**ABOUT THIS EXERCISE**
The result should be every line in the data below that carries the string "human".

━━━━━ INFORMATION GIVEN ━━━━━

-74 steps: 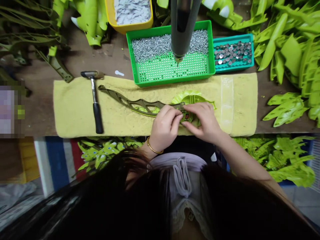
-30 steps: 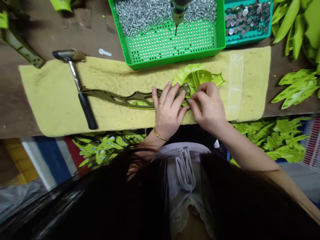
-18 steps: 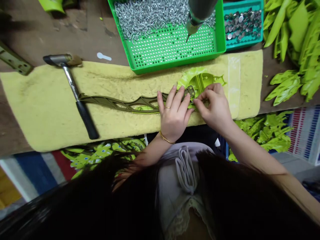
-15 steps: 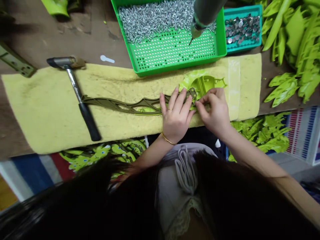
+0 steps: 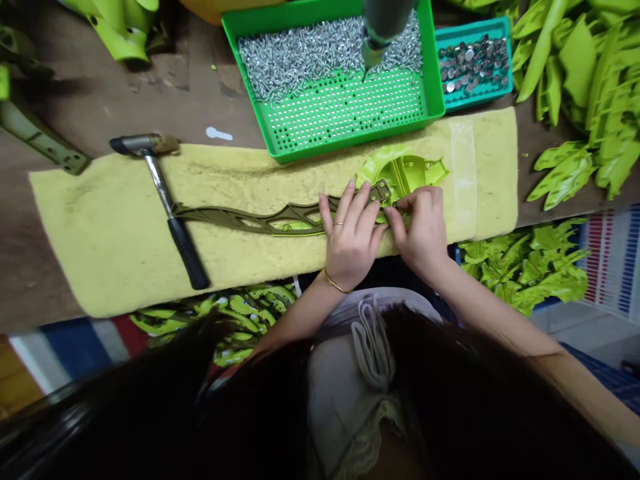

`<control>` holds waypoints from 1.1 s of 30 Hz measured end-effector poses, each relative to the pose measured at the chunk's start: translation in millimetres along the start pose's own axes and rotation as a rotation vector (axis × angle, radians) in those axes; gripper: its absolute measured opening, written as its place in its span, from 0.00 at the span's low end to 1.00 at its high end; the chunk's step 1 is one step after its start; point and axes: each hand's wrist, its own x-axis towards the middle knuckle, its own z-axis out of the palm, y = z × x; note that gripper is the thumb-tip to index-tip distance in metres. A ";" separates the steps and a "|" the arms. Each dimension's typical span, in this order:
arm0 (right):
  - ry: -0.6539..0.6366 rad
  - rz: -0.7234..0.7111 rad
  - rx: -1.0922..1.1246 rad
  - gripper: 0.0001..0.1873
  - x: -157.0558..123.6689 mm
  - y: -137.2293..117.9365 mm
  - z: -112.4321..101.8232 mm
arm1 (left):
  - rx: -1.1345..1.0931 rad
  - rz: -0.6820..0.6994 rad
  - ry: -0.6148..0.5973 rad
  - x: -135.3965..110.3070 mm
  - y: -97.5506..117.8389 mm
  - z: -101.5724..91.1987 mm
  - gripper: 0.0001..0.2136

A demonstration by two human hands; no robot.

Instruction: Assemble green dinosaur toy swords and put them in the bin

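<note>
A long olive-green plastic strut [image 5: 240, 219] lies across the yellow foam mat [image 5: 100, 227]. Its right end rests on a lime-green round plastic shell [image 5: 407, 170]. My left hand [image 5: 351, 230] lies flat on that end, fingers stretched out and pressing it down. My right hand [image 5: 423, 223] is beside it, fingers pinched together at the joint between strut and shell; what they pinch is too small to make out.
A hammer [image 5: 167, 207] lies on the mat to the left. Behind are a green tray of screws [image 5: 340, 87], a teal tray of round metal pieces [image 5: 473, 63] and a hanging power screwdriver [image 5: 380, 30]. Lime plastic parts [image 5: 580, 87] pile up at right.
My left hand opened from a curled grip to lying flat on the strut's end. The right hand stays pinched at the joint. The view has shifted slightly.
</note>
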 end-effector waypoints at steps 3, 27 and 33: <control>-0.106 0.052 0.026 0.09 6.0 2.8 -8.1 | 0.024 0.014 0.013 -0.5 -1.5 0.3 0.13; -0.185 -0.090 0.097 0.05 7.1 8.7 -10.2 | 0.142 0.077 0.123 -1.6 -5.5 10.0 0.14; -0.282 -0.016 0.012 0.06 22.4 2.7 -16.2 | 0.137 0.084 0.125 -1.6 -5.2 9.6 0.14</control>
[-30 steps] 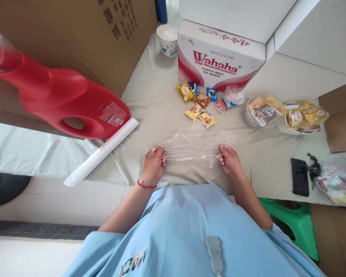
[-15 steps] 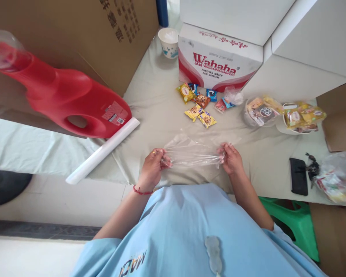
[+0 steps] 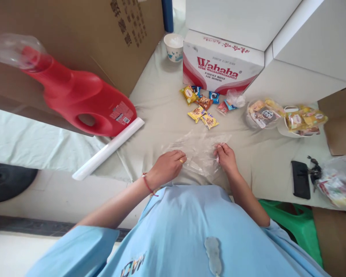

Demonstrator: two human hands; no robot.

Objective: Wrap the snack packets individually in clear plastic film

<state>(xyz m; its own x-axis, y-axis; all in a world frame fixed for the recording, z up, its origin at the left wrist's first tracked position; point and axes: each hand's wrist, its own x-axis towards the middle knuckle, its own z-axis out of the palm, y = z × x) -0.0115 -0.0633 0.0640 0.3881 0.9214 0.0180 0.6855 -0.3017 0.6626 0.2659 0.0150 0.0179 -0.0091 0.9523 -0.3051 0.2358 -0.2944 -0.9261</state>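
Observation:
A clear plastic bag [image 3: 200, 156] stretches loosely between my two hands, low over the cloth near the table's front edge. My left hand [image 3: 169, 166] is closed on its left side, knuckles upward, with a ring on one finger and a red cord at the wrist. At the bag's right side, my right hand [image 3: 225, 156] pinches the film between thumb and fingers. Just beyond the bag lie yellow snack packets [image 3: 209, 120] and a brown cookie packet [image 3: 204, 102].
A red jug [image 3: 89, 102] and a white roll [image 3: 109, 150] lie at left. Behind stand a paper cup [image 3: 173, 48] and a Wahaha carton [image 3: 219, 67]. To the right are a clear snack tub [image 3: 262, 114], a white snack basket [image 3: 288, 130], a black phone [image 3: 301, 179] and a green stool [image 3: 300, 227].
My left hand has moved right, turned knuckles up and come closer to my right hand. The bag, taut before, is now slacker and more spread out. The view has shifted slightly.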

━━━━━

**ANSWER BOX**
A demonstration by two human hands; no robot.
Demonstrator: two human hands; no robot.

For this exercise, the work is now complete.